Only those lines in the data below from the line containing "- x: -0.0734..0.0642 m" through the line containing "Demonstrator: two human", both included, should be restated word for word.

== Recorded information

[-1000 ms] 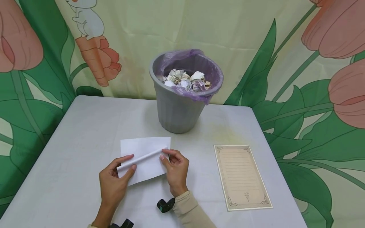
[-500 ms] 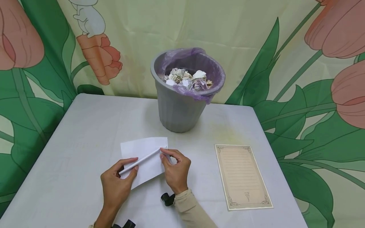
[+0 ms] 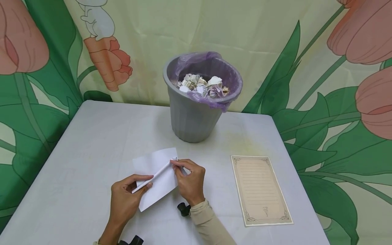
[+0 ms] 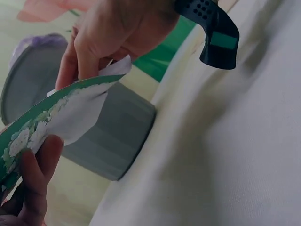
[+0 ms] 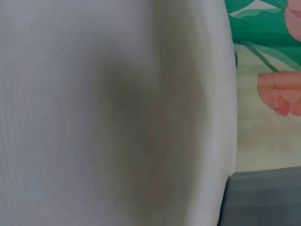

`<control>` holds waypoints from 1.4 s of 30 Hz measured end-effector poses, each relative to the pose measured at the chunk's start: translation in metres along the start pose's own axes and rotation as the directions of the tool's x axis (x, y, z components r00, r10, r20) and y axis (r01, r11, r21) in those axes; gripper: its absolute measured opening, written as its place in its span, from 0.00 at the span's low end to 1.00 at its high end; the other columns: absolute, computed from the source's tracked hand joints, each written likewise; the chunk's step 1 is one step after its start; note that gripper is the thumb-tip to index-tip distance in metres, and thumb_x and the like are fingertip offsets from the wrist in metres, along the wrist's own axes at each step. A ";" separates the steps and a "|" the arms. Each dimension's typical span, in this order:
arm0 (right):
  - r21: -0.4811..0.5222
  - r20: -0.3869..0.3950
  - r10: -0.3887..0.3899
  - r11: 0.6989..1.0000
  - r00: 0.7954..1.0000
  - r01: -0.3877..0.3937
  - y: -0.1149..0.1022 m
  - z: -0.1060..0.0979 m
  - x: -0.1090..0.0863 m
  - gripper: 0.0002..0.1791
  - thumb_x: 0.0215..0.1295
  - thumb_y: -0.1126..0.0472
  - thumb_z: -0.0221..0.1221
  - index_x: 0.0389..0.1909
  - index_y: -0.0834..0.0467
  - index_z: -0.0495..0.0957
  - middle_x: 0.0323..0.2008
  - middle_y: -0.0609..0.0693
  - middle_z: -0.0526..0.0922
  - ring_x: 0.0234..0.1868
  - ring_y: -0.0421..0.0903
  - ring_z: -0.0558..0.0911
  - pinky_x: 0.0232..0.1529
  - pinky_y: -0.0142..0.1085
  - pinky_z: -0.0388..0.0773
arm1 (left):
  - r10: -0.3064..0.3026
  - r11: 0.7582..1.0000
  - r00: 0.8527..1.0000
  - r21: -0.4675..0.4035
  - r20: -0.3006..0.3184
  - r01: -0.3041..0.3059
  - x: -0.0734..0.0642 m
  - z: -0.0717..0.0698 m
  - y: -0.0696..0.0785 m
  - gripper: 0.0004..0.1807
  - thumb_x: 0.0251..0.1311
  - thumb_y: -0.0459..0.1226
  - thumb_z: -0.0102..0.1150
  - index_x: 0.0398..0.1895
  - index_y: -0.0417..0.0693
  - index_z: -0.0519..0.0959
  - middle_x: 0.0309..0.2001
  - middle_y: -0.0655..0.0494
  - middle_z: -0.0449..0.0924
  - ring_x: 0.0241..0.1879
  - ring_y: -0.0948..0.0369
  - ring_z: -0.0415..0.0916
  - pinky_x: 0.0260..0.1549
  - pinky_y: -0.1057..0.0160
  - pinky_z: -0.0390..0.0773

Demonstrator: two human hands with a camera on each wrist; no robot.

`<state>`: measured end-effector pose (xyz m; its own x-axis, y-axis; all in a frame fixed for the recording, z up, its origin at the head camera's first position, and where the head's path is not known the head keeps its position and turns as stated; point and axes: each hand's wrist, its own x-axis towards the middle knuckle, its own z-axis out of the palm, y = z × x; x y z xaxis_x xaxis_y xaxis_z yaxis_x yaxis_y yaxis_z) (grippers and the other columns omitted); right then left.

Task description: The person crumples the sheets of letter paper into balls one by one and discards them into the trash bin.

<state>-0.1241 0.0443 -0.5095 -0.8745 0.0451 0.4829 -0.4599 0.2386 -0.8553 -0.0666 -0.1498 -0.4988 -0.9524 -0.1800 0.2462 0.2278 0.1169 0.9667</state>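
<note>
Both hands hold a sheet of paper (image 3: 163, 190) above the table, white on the side seen in the head view. A narrow rolled edge (image 3: 158, 174) runs across it diagonally. My left hand (image 3: 127, 195) pinches the lower-left end of this roll between thumb and fingers. At the upper-right end my right hand (image 3: 191, 180) pinches it with thumb and index finger. In the left wrist view, a green band with white flowers (image 4: 35, 134) shows along the paper's curved edge. The right wrist view shows neither hand nor paper.
A grey bin (image 3: 196, 119) with a purple liner (image 3: 231, 81) stands at the back, holding crumpled paper (image 3: 199, 85). A lined beige letter sheet (image 3: 260, 190) lies at the right of the white-covered table (image 3: 92, 146). Behind hangs a tulip-patterned cloth (image 3: 269, 27).
The paper has turned so its roll slopes more steeply. My left hand has shifted slightly right and down; my right hand keeps its pinch at the upper end.
</note>
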 end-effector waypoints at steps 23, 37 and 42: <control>0.274 0.183 0.073 0.954 0.980 -0.122 -0.001 -0.023 0.013 0.10 0.62 0.80 0.67 0.39 0.66 0.91 0.39 0.62 0.91 0.48 0.47 0.88 0.60 0.36 0.85 | -0.027 0.999 0.994 -0.025 0.104 0.030 0.013 0.006 0.007 0.16 0.49 0.23 0.80 0.44 0.38 0.91 0.46 0.59 0.87 0.49 0.62 0.81 0.38 0.71 0.85; 0.407 0.249 0.121 0.887 0.961 -0.218 0.005 -0.033 0.017 0.06 0.61 0.75 0.71 0.36 0.76 0.86 0.36 0.76 0.86 0.42 0.41 0.90 0.48 0.32 0.86 | -0.058 0.994 0.996 -0.089 0.062 0.064 0.010 0.015 0.007 0.20 0.48 0.19 0.78 0.48 0.34 0.89 0.46 0.57 0.89 0.47 0.60 0.82 0.42 0.70 0.83; 0.408 0.290 0.122 0.881 0.949 -0.238 0.006 -0.037 0.020 0.08 0.61 0.75 0.71 0.38 0.76 0.86 0.37 0.74 0.88 0.43 0.43 0.90 0.48 0.31 0.85 | -0.037 0.991 0.995 -0.121 0.088 0.047 0.010 0.018 0.003 0.23 0.49 0.19 0.77 0.51 0.34 0.88 0.50 0.56 0.85 0.50 0.60 0.81 0.45 0.72 0.83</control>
<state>-0.1390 0.0823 -0.4979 -0.9307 -0.2098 0.2997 -0.2600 -0.1967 -0.9454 -0.0789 -0.1334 -0.4952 -0.9742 -0.0978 0.2033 0.2053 -0.0110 0.9786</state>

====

* [Result of this task]
  - x: -0.0734..0.0642 m
  - z: -0.0717..0.0698 m
  - y: -0.0696..0.0785 m
  - gripper: 0.0004..0.1807
  - thumb_x: 0.0251..0.1311
  - thumb_y: -0.0459..0.1226
  - thumb_z: -0.0102..0.1150
  - index_x: 0.0398..0.1895
  - index_y: -0.0417..0.0693
  - index_z: -0.0519..0.0959
  - middle_x: 0.0309..0.2001
  - middle_y: -0.0655..0.0494
  - middle_z: -0.0449..0.0924
  - ring_x: 0.0241..0.1879
  - ring_y: -0.0948..0.0369
  - ring_z: -0.0415..0.0916
  - pinky_x: 0.0260..0.1549
  - pinky_y: -0.1057..0.0160
  - pinky_z: -0.0390..0.0773

Demonstrator: two human hands with a camera on each wrist; no robot.

That's the answer, with nothing more to add.